Kendari (ANTARA News) – Presiden Joko Widodo mengatakan siap tidak populer terkait kebijakan bahan-bakar minyak (BBM) bersubsidi.

“Ada yang bilang nanti tidak populer, saya jadi pemimpin bukan untuk populer kok. Itu tanggung jawab pemimpin, kebijakan pasti ada risikonya,” kata Presiden saat membuka Munas Keluarga Alumni Universitas Gajah Mada (Kagama) di Kendari, Sulawesi Tenggara, Kamis.

Ia mengatakan, selama lima tahun terakhir, subsidi  BBM yang digelontorkan pemerintah sebesar Rp714 triliun, untuk infrastruktur hanya Rp577 triliun dan kesehatan Rp202 triliun.

“Kita ini boros, kita ini konsumtif. Yang justru kita bakar Rp714 triliun tiap hari. Coba kalau ini dibuat bendungan jadi berapa. Kalau Rp400 M satu bendungan, bisa menjadi 1.400 waduk,” katanya.

“Subsidi BBM kita alihkan dari konsumtif ke tempat yang produktif. Ke irigasi, bendungan, subsidi pupuk untuk petani, subsidi benih untuk petani, mesin untuk nelayan,” kata Presiden.

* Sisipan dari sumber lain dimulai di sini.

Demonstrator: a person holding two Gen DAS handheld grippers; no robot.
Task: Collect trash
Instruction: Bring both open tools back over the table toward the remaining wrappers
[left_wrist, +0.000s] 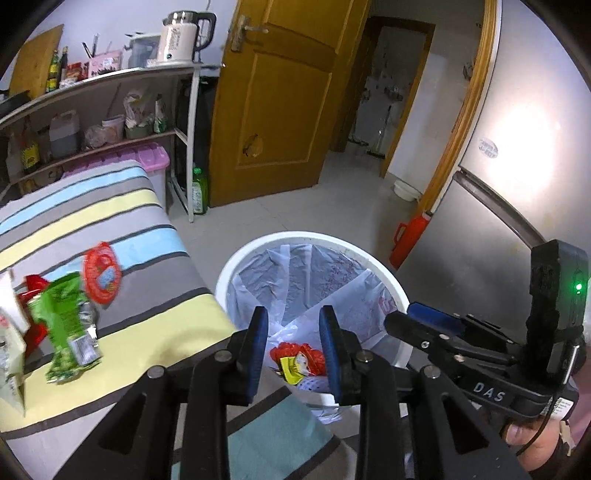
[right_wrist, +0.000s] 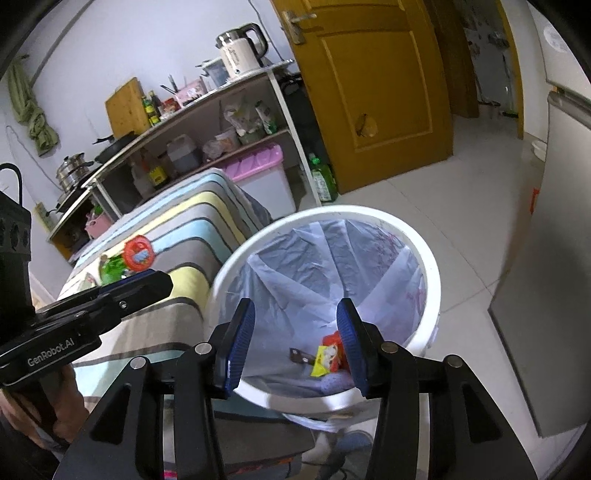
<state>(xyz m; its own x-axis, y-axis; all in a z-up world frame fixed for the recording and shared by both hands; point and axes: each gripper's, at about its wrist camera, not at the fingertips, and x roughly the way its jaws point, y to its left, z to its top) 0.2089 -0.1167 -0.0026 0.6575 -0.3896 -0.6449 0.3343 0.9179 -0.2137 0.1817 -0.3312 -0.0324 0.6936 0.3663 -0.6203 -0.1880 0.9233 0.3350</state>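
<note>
Our left fingers (left_wrist: 293, 341) stand spread over the bin (left_wrist: 229, 269) with nothing between them, and our right fingers (right_wrist: 295, 339) are spread wider, also bare, over the same bin. Both pairs hang above the liner, where a red and yellow wrapper (left_wrist: 297, 362) lies at the bottom. We judge a drop is done and we are between pieces: the next move calls for swinging one gripper off toward ten o'clock, to the striped worktop (left_wrist: 155, 350), and closing on a piece there.

Trash still out: a green packet (left_wrist: 68, 325) near the worktop's near edge, a round red lid (left_wrist: 101, 273) just beyond it at one o'clock, a red wrapper (left_wrist: 35, 286) behind the packet, and a pale bag (left_wrist: 9, 347) at nine o'clock, cut by the frame. The packet is the nearest; it looks light and crinkly, so we would pinch an edge.

The left view shows this pile plainly; the right view catches only the lid and a bit of green, the rest masked by the left gripper's body. The right view alone shows a small dark scrap (right_wrist: 299, 356) in the liner beside the wrapper.
</note>
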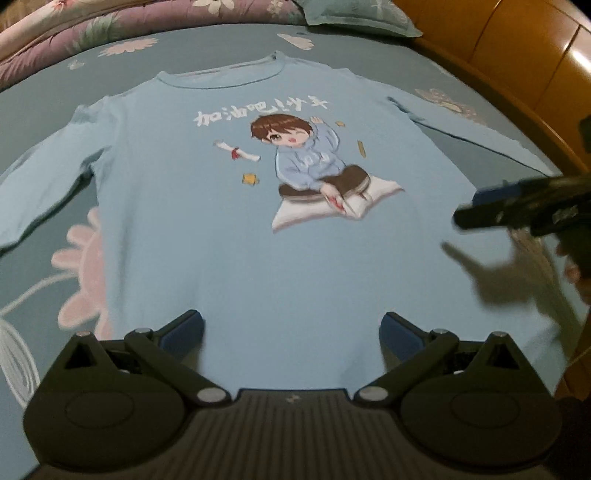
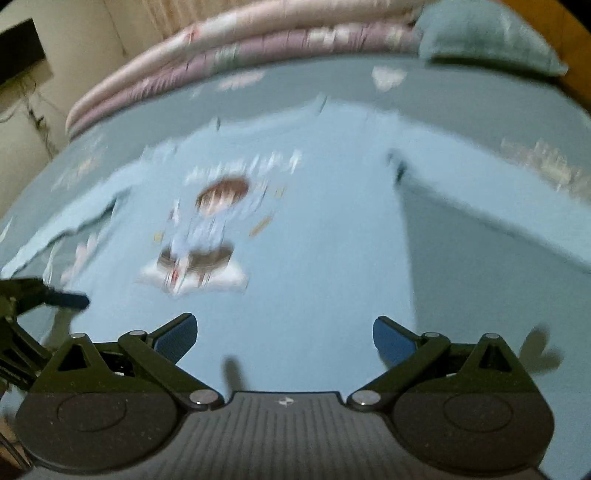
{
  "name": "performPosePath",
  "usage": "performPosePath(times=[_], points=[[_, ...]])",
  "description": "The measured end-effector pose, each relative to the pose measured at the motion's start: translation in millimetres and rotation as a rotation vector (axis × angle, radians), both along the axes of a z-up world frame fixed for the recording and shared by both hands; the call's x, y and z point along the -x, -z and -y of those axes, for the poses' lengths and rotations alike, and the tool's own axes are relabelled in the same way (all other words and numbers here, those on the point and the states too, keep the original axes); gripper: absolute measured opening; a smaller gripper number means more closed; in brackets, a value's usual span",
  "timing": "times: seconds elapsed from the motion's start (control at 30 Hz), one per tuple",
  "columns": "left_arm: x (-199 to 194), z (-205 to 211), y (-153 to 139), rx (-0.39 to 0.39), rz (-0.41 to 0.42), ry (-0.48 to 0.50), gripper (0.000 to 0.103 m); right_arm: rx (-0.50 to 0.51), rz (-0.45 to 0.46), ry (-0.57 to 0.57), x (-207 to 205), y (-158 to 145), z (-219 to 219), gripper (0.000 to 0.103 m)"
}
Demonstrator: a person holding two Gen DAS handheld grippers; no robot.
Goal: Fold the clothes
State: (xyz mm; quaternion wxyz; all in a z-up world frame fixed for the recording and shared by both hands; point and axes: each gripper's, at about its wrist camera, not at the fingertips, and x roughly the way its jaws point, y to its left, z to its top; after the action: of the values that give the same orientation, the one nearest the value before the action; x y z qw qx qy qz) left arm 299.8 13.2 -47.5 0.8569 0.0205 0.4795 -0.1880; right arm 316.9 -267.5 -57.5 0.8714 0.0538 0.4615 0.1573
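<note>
Two tongs hover over a light blue sweatshirt (image 1: pixel 229 229) that lies face up and spread flat on the bed (image 1: pixel 33 107). Its collar points to the far side, its hem lies near, and both sleeves stretch out to left and right. A cartoon print (image 1: pixel 310 162) of a seated child fills the chest, with a row of white characters above it. The left tongs (image 1: pixel 291 332) hang wide open above the near hem, gripping nothing. The right tongs (image 2: pixel 284 336) are also spread wide and empty, over the right half of the body close to the hem; their view is blurred, so finer detail there cannot be told. In the left wrist view the right tongs reach in from the right edge, throwing a shadow on the cloth. A folded floral quilt (image 1: pixel 122 22) and a pale blue pillow (image 1: pixel 354 14) lie at the far end of the bed, and a wooden bed frame (image 1: pixel 517 59) runs along the right.
</note>
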Motion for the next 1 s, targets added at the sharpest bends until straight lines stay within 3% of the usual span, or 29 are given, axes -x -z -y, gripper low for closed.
performPosePath(times=[0.17,0.33,0.57,0.8,0.87,1.0], points=[[13.3,-18.2,-7.4,0.048,-0.015,-0.018,0.102,0.168,-0.008,-0.063,27.2,3.6,-20.2,0.103],[11.7,-49.0,-33.6,0.094,0.023,-0.107,0.102,0.197,-0.005,-0.195,38.4,-4.4,-40.8,0.103],[15.0,-68.2,-56.1,0.007,0.072,-0.194,0.102,0.194,0.06,-0.549,47.2,-14.1,-107.1,0.103],[45.0,-74.3,-62.7,-0.053,0.053,-0.306,0.102,0.291,0.103,-0.812,60.8,-3.1,-158.7,0.103],[52.0,-73.8,-65.8,-0.065,0.057,-0.324,0.102,0.281,0.095,-0.822,58.1,-7.8,-152.4,0.103],[50.5,-63.6,-72.9,-0.051,0.096,-0.318,0.102,0.26,0.097,-0.739,42.5,-20.4,-127.7,0.103]])
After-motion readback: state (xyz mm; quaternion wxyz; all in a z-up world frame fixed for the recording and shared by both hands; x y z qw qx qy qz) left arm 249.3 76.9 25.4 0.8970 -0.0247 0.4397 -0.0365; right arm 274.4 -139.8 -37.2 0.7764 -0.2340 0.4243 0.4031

Lebih lanjut Presiden mengatakan kebijakan mengurangi subsidi BBM masih dihitung.

“Kalau kalkulasinya sudah matang, kartu perlindungan sudah matang, kemungkinan bulan ini belum bisa saya sampaikan, kalau sudah saya putuskan kalian akan tahu,” katanya kepada wartawan seusai membuka Munas Kagama.